Your response should be a copy of each line in the listing below that includes the word "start".

***** COLLECTED DATA

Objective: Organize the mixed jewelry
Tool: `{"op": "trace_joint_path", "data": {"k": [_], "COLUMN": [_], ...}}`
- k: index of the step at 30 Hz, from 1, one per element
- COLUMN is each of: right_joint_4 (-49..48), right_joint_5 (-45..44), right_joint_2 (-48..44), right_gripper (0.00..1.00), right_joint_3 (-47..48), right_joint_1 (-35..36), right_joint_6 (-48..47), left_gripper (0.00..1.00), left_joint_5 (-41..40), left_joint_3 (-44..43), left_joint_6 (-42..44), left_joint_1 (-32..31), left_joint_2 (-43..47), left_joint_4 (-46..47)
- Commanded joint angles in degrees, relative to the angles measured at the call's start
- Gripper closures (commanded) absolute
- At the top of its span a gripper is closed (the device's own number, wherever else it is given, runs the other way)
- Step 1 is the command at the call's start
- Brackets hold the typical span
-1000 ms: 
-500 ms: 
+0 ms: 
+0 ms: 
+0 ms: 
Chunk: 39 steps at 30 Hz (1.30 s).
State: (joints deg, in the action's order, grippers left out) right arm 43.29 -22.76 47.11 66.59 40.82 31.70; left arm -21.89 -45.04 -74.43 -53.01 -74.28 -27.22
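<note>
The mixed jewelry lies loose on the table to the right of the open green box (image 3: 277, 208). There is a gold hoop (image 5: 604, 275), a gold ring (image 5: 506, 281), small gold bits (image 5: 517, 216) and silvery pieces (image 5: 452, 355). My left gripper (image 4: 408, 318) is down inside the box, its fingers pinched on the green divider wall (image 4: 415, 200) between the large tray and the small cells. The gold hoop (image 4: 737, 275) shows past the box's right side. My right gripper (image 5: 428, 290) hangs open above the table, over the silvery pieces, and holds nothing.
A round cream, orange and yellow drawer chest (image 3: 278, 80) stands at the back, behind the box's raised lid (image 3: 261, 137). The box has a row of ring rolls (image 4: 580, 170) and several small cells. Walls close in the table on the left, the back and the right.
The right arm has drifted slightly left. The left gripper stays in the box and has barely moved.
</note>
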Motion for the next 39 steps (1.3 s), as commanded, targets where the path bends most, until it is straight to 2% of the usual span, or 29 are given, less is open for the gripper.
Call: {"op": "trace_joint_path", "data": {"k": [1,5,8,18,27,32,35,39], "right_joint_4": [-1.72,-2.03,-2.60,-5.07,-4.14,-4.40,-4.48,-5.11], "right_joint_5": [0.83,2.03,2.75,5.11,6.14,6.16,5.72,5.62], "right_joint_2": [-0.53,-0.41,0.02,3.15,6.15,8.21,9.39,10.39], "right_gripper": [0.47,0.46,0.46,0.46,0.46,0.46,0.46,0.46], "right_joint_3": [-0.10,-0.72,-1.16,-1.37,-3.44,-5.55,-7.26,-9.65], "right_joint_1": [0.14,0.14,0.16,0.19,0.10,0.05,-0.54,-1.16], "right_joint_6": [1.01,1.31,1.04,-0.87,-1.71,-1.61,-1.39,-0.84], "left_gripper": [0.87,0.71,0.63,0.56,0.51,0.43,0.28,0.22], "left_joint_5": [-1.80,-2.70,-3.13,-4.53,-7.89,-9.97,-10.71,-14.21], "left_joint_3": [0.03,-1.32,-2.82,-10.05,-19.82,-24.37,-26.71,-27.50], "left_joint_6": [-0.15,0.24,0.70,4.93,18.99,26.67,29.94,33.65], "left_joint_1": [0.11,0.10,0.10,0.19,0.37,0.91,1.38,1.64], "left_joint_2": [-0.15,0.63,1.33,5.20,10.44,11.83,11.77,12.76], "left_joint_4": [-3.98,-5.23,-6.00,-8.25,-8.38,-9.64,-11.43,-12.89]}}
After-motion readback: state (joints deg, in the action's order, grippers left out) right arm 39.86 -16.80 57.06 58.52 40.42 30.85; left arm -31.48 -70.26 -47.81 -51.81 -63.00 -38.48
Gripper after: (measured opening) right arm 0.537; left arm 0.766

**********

> [ANSWER TO THIS PROBLEM]:
- Commanded joint angles in degrees, relative to the angles measured at the call's start
- Step 1 is the command at the call's start

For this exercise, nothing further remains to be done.